** YOUR ASSIGNMENT **
Print the lines from the one containing "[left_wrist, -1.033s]" through the end of the material below, both included, exactly as they appear and without pictures.

** INFORMATION PROVIDED **

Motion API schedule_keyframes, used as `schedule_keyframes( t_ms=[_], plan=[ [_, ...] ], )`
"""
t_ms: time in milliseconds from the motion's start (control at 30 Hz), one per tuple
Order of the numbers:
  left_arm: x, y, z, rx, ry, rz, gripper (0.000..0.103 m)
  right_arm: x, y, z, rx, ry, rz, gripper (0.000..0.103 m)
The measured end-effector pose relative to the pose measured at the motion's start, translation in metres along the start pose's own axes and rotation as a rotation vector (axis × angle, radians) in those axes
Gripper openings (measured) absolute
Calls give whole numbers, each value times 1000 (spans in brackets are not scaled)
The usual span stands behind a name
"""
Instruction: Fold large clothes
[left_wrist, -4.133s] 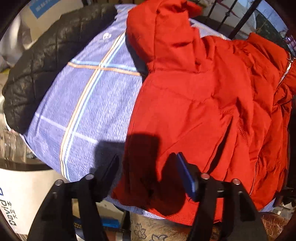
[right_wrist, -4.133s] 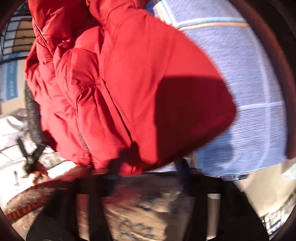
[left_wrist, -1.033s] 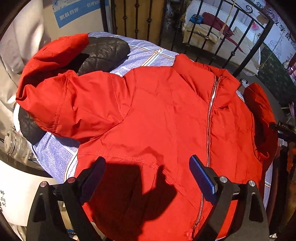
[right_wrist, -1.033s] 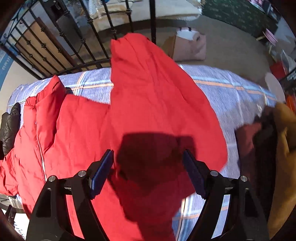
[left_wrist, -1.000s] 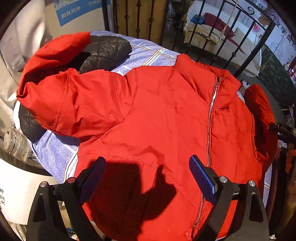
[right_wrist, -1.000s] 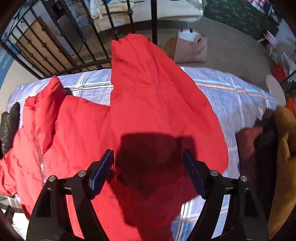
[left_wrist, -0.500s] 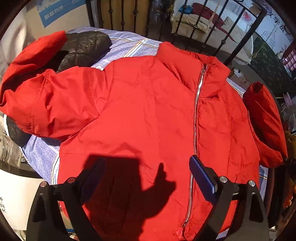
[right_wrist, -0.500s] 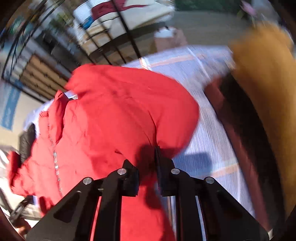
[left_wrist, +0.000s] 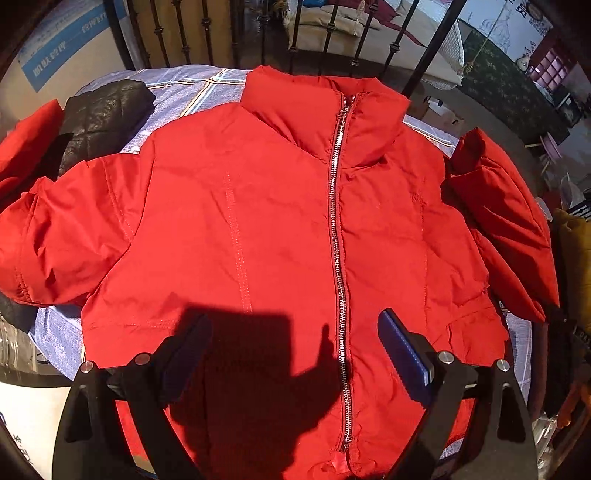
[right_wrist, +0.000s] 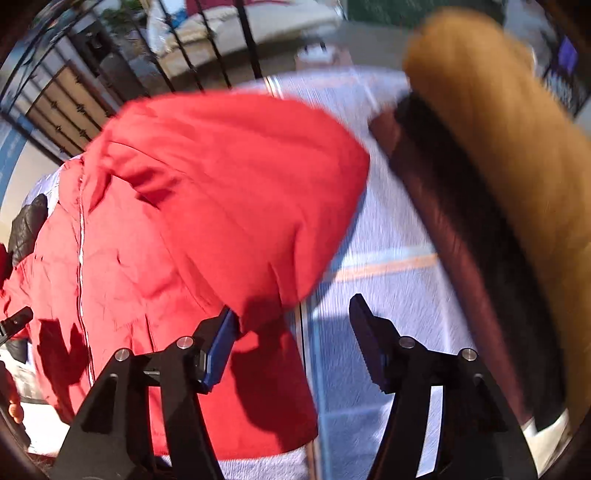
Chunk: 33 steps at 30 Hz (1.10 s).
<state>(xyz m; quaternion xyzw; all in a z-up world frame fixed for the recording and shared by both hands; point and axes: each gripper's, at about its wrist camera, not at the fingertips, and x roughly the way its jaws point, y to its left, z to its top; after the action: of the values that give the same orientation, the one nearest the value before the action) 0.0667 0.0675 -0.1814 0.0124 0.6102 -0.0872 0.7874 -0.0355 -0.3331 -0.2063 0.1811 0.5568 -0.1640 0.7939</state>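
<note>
A red zip-up jacket (left_wrist: 280, 229) lies front side up on a blue plaid cloth (left_wrist: 192, 86), its silver zipper (left_wrist: 338, 258) closed and both sleeves out to the sides. My left gripper (left_wrist: 295, 343) hovers open above the jacket's hem, with nothing between its fingers. In the right wrist view the jacket's sleeve (right_wrist: 236, 192) lies folded inward over the body. My right gripper (right_wrist: 291, 332) is opening just past the sleeve's cuff. Its left pad (right_wrist: 221, 343) sits against the fabric edge, and the right pad stands over bare plaid cloth (right_wrist: 388, 295).
A black quilted garment (left_wrist: 107, 114) lies at the cloth's far left under the red sleeve. Mustard and dark brown clothes (right_wrist: 498, 184) are piled at the right. A black iron railing (left_wrist: 236, 33) runs behind the table. White boxes stand below the left edge.
My right gripper closed on the sleeve, carried it inward over the jacket body, then let go and opened. The left gripper drifted right along the hem and stayed open.
</note>
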Motion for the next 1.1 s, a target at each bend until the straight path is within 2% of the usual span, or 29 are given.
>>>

** EXERCISE RESPONSE **
[left_wrist, -1.033s] 
[right_wrist, -1.033s] 
[left_wrist, -1.000s] 
[right_wrist, -1.000s] 
[left_wrist, -0.500s] 
[right_wrist, -0.500s] 
[left_wrist, +0.000s] 
[right_wrist, +0.000s] 
Chunk: 33 steps at 30 Hz (1.10 s).
<state>(xyz m; quaternion xyzw; all in a z-up world frame fixed for the recording and shared by both hands; point and axes: each gripper's, at about its wrist camera, not at the fingertips, and x roughly the way its jaws point, y to its left, z to its top; after the action: of the values that give the same orientation, the one nearest the value before the action) 0.0667 0.0675 -0.1814 0.0124 0.6102 -0.0872 0.7874 -0.0355 -0.3331 -0.2063 0.1811 0.5568 -0.1640 0.7939</state>
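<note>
A red zip-up jacket (left_wrist: 280, 229) lies front side up on a blue plaid cloth (left_wrist: 192, 86), its silver zipper (left_wrist: 338, 258) closed and both sleeves out to the sides. My left gripper (left_wrist: 295, 343) hovers open above the jacket's hem, with nothing between its fingers. In the right wrist view the jacket's sleeve (right_wrist: 236, 192) lies folded inward over the body. My right gripper (right_wrist: 291, 332) is opening just past the sleeve's cuff. Its left pad (right_wrist: 221, 343) sits against the fabric edge, and the right pad stands over bare plaid cloth (right_wrist: 388, 295).
A black quilted garment (left_wrist: 107, 114) lies at the cloth's far left under the red sleeve. Mustard and dark brown clothes (right_wrist: 498, 184) are piled at the right. A black iron railing (left_wrist: 236, 33) runs behind the table. White boxes stand below the left edge.
My right gripper closed on the sleeve, carried it inward over the jacket body, then let go and opened. The left gripper drifted right along the hem and stayed open.
</note>
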Motion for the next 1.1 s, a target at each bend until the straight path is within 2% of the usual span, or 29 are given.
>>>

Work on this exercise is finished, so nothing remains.